Charlie Sheen on 'Today': 'It was like being shot out of a cannon'
The transcripts reveal an introspective, almost mellow, Sheen. This is in stark contrast his behavior earlier this year, which resulted in his firing from the hit CBS comedy "Two and a Half Men."
Here are some highlights from that interview...
Lauer: So how would you describe your emotional state now?
Sheen: It's a lot calmer. It's a lot mellower. Yeah, um that was a time when what happened...I don't really know what happened. It was one of those things where the planets were aligned, perfectly or imperfectly. I said some stuff and then it caught such traction globally and instantly that I couldn't really put out the fire. I had to keep fueling it.
Lauer: What was it like to be in the middle of it? Could you even get your arms around how big it became, did you understand how many people were talking about you?
Sheen: No, no. It was like being shot out of a cannon into another cannon and then being just shot out of that one. It was like from one moment to the next I didn't know what was going to happen. It was pretty exciting.
Lauer: What would you have done differently?
Sheen: Just, I don't know, the tiger blood... it was so silly and people took it so seriously and I figured, alright, I'll continue to give the people what they want, you know?
Lauer: When's the last time you had a drink or something more?
Sheen: I don't really keep track of the time. It's been awhile, because I feel like, without getting into my feelings about AA and all that stuff, if you're walking around hanging on to your time, it's only a matter of time before it goes, you know?
Lauer: So what is the biggest way your life has changed on a daily basis?

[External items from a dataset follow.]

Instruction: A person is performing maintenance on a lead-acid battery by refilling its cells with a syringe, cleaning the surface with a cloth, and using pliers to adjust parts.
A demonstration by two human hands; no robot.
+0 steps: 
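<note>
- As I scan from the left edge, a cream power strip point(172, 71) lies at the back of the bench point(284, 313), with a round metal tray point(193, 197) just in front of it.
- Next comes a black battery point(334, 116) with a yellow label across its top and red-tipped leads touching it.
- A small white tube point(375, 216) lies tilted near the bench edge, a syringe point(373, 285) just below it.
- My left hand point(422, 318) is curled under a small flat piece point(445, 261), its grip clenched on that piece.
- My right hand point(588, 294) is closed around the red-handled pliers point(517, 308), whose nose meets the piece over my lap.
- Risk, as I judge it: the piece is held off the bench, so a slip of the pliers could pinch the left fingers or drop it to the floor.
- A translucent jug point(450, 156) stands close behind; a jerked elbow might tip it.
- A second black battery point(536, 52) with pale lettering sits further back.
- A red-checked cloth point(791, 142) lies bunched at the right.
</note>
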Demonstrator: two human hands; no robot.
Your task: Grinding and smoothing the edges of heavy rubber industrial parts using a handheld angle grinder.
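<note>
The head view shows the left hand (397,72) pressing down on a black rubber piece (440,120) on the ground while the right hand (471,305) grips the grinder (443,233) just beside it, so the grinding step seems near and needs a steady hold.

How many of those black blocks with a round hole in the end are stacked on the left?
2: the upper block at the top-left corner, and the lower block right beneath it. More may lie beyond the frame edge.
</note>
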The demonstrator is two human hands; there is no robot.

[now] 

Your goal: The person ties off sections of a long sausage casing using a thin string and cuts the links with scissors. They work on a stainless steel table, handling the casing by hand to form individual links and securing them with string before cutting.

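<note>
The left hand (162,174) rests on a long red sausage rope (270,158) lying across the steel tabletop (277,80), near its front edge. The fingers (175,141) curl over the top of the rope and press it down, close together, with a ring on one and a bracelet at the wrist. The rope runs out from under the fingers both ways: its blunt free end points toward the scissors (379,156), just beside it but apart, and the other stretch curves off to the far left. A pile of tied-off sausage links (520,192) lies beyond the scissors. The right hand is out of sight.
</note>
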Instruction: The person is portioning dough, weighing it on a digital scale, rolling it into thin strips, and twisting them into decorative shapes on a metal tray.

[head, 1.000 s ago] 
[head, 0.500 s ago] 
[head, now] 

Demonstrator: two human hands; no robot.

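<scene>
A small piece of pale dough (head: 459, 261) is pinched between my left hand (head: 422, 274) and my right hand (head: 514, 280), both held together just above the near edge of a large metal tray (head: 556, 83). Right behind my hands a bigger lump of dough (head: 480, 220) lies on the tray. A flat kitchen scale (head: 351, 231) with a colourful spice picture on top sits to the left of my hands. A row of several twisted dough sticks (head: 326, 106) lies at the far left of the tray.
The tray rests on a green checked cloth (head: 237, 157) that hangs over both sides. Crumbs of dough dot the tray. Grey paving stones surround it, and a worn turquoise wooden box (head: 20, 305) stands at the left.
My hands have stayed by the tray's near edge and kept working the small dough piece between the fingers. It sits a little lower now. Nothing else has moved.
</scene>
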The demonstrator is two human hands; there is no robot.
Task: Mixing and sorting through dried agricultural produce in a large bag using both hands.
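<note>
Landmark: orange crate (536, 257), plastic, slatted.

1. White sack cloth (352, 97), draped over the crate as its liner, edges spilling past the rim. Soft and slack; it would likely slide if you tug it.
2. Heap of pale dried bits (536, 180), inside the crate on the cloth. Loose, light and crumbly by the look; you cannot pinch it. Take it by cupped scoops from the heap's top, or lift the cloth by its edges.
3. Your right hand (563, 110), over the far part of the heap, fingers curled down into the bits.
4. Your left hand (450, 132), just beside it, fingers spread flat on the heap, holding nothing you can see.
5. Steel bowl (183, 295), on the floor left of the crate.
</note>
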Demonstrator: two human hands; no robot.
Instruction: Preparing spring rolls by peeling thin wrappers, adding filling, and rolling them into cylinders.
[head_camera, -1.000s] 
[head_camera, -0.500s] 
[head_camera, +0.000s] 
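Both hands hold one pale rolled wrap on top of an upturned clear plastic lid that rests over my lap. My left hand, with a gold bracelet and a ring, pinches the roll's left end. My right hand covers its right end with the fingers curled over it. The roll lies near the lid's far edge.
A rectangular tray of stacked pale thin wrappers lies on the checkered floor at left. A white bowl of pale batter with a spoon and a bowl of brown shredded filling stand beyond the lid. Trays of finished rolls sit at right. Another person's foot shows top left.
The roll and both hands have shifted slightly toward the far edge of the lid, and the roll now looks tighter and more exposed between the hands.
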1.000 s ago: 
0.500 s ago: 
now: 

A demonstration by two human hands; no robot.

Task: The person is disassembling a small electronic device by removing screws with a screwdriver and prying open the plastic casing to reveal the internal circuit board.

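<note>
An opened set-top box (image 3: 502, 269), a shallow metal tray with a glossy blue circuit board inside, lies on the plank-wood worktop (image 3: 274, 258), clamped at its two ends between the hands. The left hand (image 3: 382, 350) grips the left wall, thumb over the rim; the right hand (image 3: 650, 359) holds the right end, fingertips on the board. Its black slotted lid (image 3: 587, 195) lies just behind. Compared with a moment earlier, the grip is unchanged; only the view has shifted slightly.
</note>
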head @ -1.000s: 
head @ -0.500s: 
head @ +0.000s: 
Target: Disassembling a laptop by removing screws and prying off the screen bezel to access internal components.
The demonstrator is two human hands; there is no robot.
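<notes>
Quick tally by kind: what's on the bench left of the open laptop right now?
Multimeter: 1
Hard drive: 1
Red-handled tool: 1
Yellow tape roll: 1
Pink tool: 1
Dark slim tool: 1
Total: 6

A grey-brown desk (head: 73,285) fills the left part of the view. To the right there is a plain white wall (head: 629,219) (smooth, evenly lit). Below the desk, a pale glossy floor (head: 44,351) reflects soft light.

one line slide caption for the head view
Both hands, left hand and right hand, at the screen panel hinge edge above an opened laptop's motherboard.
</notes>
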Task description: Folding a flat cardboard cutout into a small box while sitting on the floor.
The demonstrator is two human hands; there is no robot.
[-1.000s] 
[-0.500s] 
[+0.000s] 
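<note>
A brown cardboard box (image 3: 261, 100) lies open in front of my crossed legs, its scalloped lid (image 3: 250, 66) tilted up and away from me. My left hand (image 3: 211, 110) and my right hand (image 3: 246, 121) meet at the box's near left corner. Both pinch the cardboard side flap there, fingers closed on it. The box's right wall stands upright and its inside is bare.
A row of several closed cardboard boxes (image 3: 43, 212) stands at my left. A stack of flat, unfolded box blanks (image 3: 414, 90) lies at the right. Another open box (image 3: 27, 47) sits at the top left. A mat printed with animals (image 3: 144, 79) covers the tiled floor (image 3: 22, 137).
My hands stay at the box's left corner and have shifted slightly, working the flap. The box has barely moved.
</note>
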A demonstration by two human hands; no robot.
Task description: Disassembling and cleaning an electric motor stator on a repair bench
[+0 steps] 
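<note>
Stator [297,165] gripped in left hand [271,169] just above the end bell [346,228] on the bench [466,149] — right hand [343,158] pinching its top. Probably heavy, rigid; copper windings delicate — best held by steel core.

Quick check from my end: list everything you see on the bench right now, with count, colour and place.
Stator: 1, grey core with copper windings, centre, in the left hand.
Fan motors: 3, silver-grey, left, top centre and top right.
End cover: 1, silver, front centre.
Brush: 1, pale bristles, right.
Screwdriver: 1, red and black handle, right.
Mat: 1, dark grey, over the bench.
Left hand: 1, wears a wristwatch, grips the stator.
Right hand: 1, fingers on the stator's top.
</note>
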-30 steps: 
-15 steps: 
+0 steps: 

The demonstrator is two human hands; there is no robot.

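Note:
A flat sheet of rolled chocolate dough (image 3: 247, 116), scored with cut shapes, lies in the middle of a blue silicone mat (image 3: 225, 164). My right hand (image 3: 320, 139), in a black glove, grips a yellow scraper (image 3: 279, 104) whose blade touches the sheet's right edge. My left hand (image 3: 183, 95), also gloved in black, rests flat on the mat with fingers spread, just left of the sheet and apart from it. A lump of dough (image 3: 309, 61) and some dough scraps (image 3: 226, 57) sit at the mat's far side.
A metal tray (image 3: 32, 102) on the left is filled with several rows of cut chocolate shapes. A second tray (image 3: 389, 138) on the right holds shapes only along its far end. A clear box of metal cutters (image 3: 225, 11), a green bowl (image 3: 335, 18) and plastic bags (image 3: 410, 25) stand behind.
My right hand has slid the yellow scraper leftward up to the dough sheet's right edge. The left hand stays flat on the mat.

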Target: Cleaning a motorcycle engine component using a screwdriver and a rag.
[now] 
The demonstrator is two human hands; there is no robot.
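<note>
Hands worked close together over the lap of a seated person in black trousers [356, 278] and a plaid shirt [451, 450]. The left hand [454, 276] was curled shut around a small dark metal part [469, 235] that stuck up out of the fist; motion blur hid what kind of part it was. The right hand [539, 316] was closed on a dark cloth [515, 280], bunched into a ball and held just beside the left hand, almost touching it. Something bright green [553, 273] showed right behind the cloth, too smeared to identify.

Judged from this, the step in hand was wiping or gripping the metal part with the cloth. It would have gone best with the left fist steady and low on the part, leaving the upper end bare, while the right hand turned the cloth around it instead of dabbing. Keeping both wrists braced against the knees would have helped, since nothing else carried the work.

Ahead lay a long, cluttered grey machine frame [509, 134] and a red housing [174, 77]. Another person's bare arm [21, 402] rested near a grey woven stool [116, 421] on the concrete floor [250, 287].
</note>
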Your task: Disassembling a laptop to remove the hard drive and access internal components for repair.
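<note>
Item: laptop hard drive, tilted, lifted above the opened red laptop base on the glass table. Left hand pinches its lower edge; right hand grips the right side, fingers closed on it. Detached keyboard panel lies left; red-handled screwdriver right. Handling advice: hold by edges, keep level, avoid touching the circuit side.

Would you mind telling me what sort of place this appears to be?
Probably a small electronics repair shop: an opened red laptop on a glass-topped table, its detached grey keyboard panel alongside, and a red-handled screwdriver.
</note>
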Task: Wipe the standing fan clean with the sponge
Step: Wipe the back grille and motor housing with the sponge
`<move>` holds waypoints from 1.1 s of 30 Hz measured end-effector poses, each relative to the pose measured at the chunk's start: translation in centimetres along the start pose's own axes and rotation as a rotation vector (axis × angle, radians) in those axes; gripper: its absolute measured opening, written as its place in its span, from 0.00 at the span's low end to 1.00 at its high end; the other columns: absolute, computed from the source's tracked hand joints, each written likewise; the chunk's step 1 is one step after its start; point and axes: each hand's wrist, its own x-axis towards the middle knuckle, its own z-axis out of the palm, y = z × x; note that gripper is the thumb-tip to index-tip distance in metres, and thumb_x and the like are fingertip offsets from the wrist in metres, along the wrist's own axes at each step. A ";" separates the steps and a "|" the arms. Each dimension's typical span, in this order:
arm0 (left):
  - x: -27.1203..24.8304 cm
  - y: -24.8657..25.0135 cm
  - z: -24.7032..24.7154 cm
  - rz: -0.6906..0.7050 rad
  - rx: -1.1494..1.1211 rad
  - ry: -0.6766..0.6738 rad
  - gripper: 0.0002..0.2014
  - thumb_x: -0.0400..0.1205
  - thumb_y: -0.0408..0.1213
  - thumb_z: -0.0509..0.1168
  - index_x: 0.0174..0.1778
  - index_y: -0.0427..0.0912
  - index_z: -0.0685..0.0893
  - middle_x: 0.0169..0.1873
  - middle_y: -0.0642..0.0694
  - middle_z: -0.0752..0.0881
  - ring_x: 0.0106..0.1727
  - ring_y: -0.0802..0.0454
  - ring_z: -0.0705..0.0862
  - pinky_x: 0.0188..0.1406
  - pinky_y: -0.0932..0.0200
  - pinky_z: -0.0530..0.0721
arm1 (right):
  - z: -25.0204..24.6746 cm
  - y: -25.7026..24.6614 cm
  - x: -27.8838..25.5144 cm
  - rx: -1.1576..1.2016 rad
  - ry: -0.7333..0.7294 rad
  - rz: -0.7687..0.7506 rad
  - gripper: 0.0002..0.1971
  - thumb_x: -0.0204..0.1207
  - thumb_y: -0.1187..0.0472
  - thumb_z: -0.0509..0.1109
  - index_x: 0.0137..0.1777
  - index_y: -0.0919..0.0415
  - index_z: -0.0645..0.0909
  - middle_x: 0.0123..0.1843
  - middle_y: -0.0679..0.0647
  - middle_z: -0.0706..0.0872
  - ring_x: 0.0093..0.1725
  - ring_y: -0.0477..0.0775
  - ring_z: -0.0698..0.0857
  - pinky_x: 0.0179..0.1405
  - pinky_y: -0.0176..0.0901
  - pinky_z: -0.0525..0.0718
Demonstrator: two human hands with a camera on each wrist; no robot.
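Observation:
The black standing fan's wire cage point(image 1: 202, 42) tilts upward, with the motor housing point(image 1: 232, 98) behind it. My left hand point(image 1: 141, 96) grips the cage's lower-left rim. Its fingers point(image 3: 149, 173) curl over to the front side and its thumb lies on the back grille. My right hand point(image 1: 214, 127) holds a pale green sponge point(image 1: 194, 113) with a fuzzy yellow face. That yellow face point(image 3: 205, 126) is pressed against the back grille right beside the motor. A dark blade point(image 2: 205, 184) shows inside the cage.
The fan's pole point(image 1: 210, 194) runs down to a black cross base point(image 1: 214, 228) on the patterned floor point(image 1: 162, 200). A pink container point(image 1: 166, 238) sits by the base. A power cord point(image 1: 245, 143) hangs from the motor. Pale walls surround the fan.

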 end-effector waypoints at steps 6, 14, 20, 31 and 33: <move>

Sheen: My children. I'm seeing my kids a lot more, mending fences with Denise and Brooke, just trying to move forward and prioritize what matters. You know, just really get back in touch with some more reality and some more. It's what I call the moments inside the moments. I think that's where the life is, you know, it's in those quiet moments. It's not the giant TV deal or the big party or the award or whatever, it's the memory of your child's smile at the end of the day that sort of brings that one lonesome tear, you know that tear, right Matt?